Find the line containing "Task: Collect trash" in the listing below; reproduce it and every line after, exactly. Skip pictures.
_ _ _ _ _ _ _
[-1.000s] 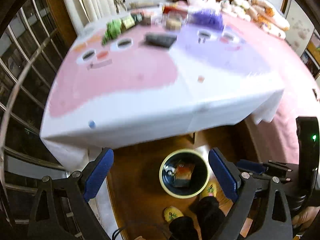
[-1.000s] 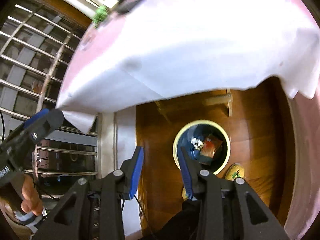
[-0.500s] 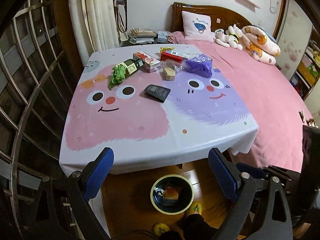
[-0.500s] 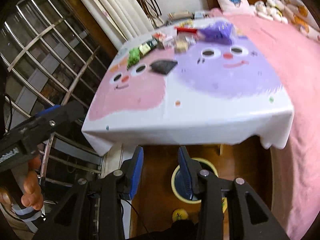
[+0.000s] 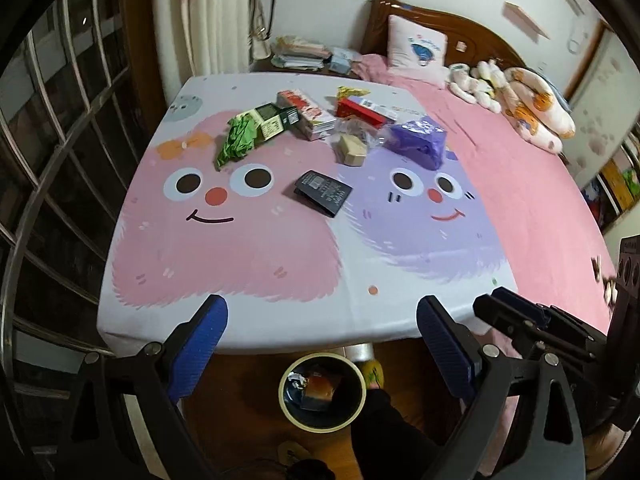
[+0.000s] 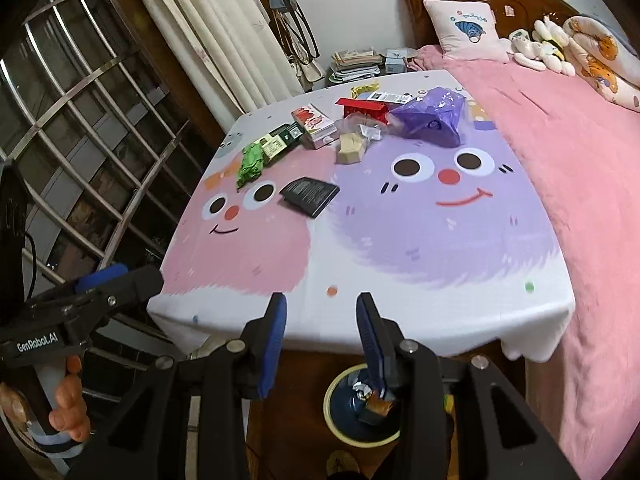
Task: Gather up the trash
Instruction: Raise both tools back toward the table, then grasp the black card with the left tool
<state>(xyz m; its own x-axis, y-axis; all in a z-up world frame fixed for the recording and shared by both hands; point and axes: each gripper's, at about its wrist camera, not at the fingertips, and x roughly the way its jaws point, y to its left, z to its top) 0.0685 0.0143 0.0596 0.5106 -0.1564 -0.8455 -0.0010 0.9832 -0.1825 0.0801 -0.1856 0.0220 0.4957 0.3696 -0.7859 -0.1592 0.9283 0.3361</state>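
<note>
Trash lies on the far half of the cartoon tablecloth (image 5: 240, 248): a black packet (image 5: 322, 193) (image 6: 310, 196), a crumpled green wrapper (image 5: 236, 142) (image 6: 250, 164), a tan block (image 5: 352, 151), a purple bag (image 5: 416, 142) (image 6: 432, 118), and red and green boxes. A round bin (image 5: 322, 394) (image 6: 362, 404) with trash inside stands on the floor under the near table edge. My left gripper (image 5: 322, 344) is wide open and empty at that edge. My right gripper (image 6: 320, 336) is open with a narrower gap, empty, also at the near edge.
A pink bed (image 6: 568, 168) with a pillow and plush toys runs along the table's right side. A barred window (image 5: 48, 160) and curtains stand on the left. A nightstand with stacked papers (image 6: 356, 66) is behind the table. The person's foot is next to the bin.
Both grippers have tilted up from looking down at the bin and floor to facing the tabletop. Both stay open and empty.
</note>
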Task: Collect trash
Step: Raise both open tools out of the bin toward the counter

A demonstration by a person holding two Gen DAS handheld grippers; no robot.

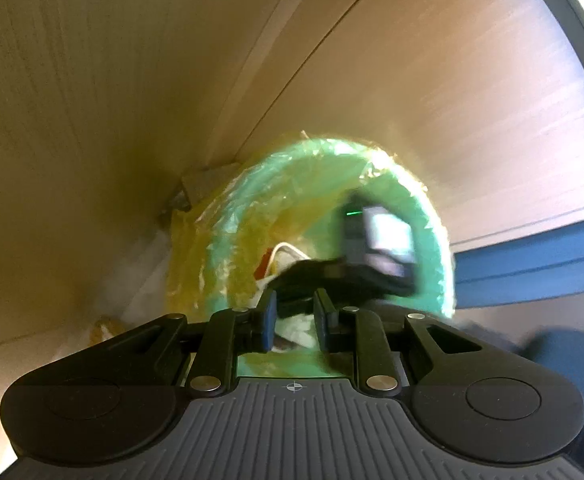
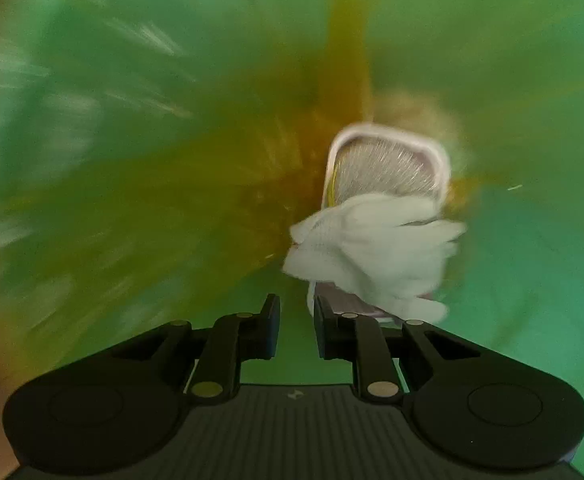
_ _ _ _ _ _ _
- [Written solution]
Task: Collect trash
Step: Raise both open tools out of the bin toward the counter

A demonstration by a person holding two Gen DAS handheld grippers; no robot.

The exercise is complete.